Lucas’ warmth and kindness also appeal to little Klara (Annika Wedderkopp), the daughter of his best friend Theo (Thomas Bo Larsen), a big, bearlike man with whom he goes deer hunting and, along with other men in the town, engages in other macho outdoor activities. Since Theo and his wife (Anne Louise Hassing) often fight and ignore her, Klara latches onto the familiar Lucas, who often walks her to and from school and lets her cavort with his dog. But when she impulsively kisses him during a playtime at the school and he gently suggests it wasn’t the right thing to do, she reacts with a child’s intensity. Apparently prompted by something pornographic she’s seen on her older brother’s tablet, she mutters a childish attack on Lucas, and though she’s too young even to understand what she’s saying, Gerthe takes the mumbled words to mean that Lucas had exposed himself to her. When pressed the girl agrees to whatever the grown-up authorities suggest to her, and even when she says that Lucas hadn’t done anything at all and what she said was just silliness, the adults—including her mother—chalk the recantation up to a kid’s repression of unpleasant memories.

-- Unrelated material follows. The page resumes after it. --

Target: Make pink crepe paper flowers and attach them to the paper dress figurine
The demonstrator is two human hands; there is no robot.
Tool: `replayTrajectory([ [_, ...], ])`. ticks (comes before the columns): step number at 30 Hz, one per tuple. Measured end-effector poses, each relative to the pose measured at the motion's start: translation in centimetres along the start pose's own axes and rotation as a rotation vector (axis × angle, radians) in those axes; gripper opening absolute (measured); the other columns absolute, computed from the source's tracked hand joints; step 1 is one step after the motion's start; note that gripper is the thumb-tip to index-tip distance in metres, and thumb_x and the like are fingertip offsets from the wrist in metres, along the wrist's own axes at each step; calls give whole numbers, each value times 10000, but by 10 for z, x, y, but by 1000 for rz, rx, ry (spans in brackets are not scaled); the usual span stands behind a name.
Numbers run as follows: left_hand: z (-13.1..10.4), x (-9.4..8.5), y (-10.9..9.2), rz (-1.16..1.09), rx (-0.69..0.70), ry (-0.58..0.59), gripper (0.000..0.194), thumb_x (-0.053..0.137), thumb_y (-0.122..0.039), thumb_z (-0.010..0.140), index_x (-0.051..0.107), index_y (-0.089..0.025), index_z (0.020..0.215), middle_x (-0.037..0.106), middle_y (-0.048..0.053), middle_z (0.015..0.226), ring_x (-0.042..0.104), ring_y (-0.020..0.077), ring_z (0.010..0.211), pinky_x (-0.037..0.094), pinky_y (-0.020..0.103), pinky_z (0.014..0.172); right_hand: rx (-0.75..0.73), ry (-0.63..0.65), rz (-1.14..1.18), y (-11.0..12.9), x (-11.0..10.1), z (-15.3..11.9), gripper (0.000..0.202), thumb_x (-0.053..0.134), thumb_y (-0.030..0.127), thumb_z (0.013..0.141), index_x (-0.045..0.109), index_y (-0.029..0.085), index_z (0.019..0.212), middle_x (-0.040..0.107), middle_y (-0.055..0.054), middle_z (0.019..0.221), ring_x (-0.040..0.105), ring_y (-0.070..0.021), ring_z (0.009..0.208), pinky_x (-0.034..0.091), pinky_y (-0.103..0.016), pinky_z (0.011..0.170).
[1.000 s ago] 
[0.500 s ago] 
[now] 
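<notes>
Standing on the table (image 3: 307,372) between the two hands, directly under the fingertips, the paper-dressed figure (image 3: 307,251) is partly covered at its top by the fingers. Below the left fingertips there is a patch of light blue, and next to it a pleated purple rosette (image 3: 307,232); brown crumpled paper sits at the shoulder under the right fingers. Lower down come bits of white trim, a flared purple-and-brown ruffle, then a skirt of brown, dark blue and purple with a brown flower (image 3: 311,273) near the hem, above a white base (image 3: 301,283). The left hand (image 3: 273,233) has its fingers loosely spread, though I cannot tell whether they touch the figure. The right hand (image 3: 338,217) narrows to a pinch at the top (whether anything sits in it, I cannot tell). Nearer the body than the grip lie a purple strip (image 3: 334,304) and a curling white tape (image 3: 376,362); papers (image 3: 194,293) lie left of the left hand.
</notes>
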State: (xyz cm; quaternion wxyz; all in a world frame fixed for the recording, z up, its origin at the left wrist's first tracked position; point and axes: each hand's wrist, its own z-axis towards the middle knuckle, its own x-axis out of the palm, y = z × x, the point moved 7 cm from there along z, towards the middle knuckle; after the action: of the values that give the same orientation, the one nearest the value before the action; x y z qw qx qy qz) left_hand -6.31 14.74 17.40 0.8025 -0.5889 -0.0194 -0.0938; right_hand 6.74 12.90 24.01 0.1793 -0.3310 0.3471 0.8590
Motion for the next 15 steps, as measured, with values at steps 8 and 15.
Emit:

Soon Lucas is fired and comes under police investigation. With the sole exception of one man, Marcus’ godfather Brunn (Lars Ranthe), all the townspeople turn against him, and even Nadja has doubts. When he tries to buy groceries at the local supermarket, he’s told he’s unwelcome, and when he protests he’s beaten. And though Marcus stands by him, when the boy tries to confront Klara he’s attacked too, and he and Lucas suffer an even more physically and psychologically brutal assault when they’re talking together in Lucas’ house.

“The Hunt” tackles a subject that’s not terribly new. The notion of adult lives disrupted by a child’s accusations recalls Lillian Hellman’s 1934 play “The Children’s Hour,” and the often horrendous reaction to charges of pedophilia has been treated in other recent films. The revelation of the darkness found at the heart of an apparently idyllic community has been dealt with repeatedly as well, in films like Clouzot’s “Le Corbeau.” What sets this one apart is the extraordinary performance of Mikkelsen, often cast as a villain (as in the title role of the current NBC series “Hannibal”) but here embodying the pathos of a man who simply cannot comprehend what’s happening to him or, despite everything he endures, hate those who so easily assume his guilt. (The film doesn’t explicitly address this pattern in adults, but it’s well-documented. One need only think of the cases involving false charges of Satanic abuse that occurred in this country not so long ago.) The actor is aided immeasurably by Vinterberg’s intense yet naturalistic approach; the director, working with cinematographer Charlotte Bruus Christensen and editors Anna Osterud and Janus Billeskov Jansen, brings a controlled urgency to the story that underscores Lucas’ dazed reaction to his ordeal and makes his occasional outbursts of rage all the more comprehensible and powerful. The other adults in the cast acquit themselves well too, but it’s the performances of the youngsters—the wonderfully unforced Wedderkopp and the anxious, angry Fogelstrom—that stand out beside Mikkelsen’s.

The picture does falter toward the close. A dramatic confrontation at the town’s Christmas Eve church celebration is a trifle pat, even though Mikkelsen’s playing of it is wrenching. Even worse is a dreamlike coda involving Marcus’ initiation as a rifle-toting man going out on his first hunt, which also sees a reconciliation of sorts between Lucas and Klara, still uncomprehending about the tragedy her actions have caused. But the visually gauzy, and frankly unexplained, re-establishment of the community’s equilibrium shatters the grimly authentic tone of what’s gone before, and it’s not really redeemed by the sudden reappearance of what lies beneath the ostensibly placid surface at the very close.

Nonetheless, up to that point “The Hunt” is a strong, moving portrait of a man shunned by the only society he knows for reasons he can’t understand, marked by a stunning lead performance from Mikkelsen.